Site Recovery
Site Recovery is available exclusively with an Enterprise license. The required feature flag is ceph_replication. Learn more about licensing.
Site Recovery provides disaster recovery (DR) capabilities for your Proxmox environments. It manages data replication between nodes or clusters, orchestrates recovery plans, and supports failover, failback, and emergency DR operations -- giving you confidence that critical workloads can be restored quickly when disaster strikes.
Overview
Site Recovery is built around two core concepts:
- Replication Jobs -- Continuous or scheduled data replication from a source node/cluster to a target, ensuring an up-to-date copy of your VMs is always available.

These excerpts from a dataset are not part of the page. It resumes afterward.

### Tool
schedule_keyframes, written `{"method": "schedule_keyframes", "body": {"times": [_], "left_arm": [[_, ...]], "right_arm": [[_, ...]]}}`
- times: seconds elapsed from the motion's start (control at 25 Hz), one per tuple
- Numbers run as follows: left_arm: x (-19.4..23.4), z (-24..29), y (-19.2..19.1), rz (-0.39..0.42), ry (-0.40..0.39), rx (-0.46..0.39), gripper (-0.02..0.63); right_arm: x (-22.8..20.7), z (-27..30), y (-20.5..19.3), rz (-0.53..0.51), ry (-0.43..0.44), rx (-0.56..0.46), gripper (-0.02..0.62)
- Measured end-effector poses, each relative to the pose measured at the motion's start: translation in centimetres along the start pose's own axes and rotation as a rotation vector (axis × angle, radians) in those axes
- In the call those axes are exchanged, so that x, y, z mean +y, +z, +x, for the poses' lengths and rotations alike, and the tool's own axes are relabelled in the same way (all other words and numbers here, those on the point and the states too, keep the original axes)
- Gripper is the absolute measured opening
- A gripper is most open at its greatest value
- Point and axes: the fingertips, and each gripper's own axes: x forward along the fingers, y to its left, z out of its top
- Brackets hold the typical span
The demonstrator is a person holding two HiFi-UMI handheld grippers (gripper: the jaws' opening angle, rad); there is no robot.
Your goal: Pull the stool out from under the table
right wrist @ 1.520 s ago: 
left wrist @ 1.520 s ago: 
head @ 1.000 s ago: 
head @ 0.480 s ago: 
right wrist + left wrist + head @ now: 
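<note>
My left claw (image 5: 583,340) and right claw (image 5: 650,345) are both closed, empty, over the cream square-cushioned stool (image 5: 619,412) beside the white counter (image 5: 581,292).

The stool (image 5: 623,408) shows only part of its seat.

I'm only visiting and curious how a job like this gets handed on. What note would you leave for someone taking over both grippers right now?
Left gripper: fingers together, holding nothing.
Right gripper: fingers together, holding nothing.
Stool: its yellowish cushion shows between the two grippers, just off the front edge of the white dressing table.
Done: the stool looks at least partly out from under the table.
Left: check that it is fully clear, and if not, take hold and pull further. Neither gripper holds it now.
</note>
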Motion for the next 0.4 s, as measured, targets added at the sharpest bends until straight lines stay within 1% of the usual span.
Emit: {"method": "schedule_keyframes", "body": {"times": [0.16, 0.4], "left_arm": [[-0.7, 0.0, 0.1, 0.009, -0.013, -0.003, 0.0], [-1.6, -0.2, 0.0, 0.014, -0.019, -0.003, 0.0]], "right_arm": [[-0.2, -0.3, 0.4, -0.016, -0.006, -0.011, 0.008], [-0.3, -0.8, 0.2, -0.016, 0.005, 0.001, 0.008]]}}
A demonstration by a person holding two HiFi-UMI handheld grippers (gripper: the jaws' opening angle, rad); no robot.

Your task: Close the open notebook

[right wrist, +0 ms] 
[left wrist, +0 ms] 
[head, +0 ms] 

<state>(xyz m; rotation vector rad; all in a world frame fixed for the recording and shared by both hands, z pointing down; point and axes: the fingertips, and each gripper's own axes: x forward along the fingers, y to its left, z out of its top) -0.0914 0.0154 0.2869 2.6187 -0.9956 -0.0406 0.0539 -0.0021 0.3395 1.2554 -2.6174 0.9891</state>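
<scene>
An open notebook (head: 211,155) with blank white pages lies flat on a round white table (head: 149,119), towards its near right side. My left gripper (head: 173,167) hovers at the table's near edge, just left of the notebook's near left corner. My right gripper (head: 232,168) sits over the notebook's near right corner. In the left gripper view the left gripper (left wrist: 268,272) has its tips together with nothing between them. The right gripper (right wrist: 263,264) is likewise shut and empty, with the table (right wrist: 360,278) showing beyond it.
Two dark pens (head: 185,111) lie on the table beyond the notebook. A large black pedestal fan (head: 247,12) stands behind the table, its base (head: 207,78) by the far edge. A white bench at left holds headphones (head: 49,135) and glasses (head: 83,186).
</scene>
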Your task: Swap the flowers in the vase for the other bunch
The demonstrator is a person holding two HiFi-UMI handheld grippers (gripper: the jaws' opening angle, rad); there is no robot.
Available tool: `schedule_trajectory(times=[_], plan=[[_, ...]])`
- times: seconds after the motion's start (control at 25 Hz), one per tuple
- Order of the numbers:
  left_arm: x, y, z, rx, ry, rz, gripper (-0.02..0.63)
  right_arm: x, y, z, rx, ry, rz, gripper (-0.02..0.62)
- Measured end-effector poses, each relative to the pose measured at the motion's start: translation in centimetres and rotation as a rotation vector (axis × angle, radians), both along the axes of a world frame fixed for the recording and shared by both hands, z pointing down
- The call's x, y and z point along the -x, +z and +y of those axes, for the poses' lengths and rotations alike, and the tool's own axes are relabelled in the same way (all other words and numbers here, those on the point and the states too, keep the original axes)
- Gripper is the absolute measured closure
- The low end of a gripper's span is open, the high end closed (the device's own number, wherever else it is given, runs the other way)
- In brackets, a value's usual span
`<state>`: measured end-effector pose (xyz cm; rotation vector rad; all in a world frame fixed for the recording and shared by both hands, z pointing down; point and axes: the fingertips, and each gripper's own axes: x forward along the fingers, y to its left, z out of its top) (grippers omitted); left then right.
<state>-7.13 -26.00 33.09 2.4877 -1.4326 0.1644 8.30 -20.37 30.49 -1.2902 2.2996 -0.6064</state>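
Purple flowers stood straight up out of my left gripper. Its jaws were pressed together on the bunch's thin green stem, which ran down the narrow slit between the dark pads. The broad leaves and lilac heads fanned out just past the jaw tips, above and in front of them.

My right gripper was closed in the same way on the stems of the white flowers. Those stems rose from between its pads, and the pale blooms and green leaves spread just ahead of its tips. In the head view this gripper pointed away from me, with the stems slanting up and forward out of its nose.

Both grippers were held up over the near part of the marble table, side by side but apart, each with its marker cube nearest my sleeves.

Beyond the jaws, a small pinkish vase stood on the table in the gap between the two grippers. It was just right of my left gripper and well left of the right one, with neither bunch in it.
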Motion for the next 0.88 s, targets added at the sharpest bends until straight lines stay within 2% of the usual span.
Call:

- Recovery Plans -- Predefined sequences of actions that describe how to restore a set of VMs on a target cluster in case of failure.
Together, these allow you to protect workloads, test your DR strategy regularly, and execute real failovers with minimal downtime.
Interface Tabs
The Site Recovery page is organized into four tabs: Dashboard, Protection, Recovery Plans, and Emergency.
Dashboard
The Dashboard tab provides a high-level view of your replication health:
- Overall replication status -- healthy, degraded, or critical
- Active replication job count and their current states
- Error count -- jobs in an error state are flagged immediately
- Recovery plan status overview
Use this tab as a daily check-in to verify that your DR posture is healthy.
Protection
The Protection tab manages replication jobs. Each job defines what data is replicated, from where, and to where.
Creating a Replication Job
Click Create Job to open the creation dialog. You can configure:
- Source connection -- the Proxmox cluster containing the VMs to protect
- Target connection -- the destination cluster for replicated data
- VMs to replicate -- select individual VMs from the source cluster
- Schedule -- how often replication runs
Managing Replication Jobs
For each job, the following actions are available:
| Action | Description |
|---|---|
| Sync | Trigger an immediate replication sync |
| Pause | Temporarily suspend replication |
| Resume | Resume a paused replication job |
| Delete | Remove the replication job entirely |
Selecting a job displays its execution logs in a detail panel, showing the history of sync operations with timestamps and results.
Run a manual sync after making significant changes to a protected VM to ensure the latest state is replicated before relying on it for recovery.
Recovery Plans
Recovery Plans define the procedure for restoring services on a target cluster. The tab lists all existing plans and lets you create new ones.
Creating a Recovery Plan
Click Create Plan to define:
- Plan name and description
- Source and target clusters
- Associated replication jobs -- which replication jobs feed into this plan
- VM startup order and dependencies
Recovery Plan Operations
Each recovery plan supports three operations:
| Operation | Description |
|---|---|
| Test Failover | Executes the recovery plan in an isolated, network-isolated environment. Production workloads are not affected. Use this to validate your DR strategy regularly. |
| Failover | Activates the recovery plan for real. VMs are started on the target cluster using the most recent replicated data. Use this during an actual disaster. |
| Failback | After the primary site is restored, failback reverses the direction -- migrating workloads back from the DR site to the original production cluster. |
When any operation is executed, ProxCenter tracks its progress in real time, polling the execution status every 3 seconds and displaying step-by-step updates.
Failover is a disruptive operation. Ensure the source site is truly unavailable before initiating a production failover, as running the same VMs on both sites simultaneously can cause data corruption.
Test Cleanup
After running a test failover, use the Cleanup action to tear down the test environment and release resources on the target cluster. This ensures that test artifacts do not consume storage or interfere with future tests.
Execution History
Select a recovery plan to view its execution history -- a chronological list of all test, failover, and failback operations with their outcomes, timestamps, and any errors encountered.
Emergency
The Emergency tab is designed for critical situations where you need to act fast without going through the full recovery plan workflow.
Emergency DR Mode allows you to:
- Start individual VMs on a target cluster directly from their most recent replication snapshot
- Execute immediate failover of an entire recovery plan
- Execute failback to restore services to the original site
This tab aggregates all replication jobs and recovery plans with quick-action buttons, giving operators a single view to manage a crisis.
Emergency operations bypass the normal validation steps. Use them only when time is critical and you understand the implications of starting replicated VMs without a full plan execution.
Workflow Example
A typical Site Recovery workflow looks like this:
- Set up replication: Create replication jobs for your critical VMs, pointing to a secondary Proxmox cluster
- Create a recovery plan: Group the replication jobs into a recovery plan with the correct startup order
- Test regularly: Run test failovers monthly to validate that recovery works as expected, then clean up
- Respond to incidents: If the primary site fails, execute a failover from the Emergency tab or Recovery Plans tab
- Restore normal operations: Once the primary site is back, perform a failback to return workloads to production
Permissions
| Permission | Description |
|---|---|
vm.config | Required to access Site Recovery and manage replication jobs and recovery plans |
Users without the vm.config permission will not see the Site Recovery entry in the navigation sidebar.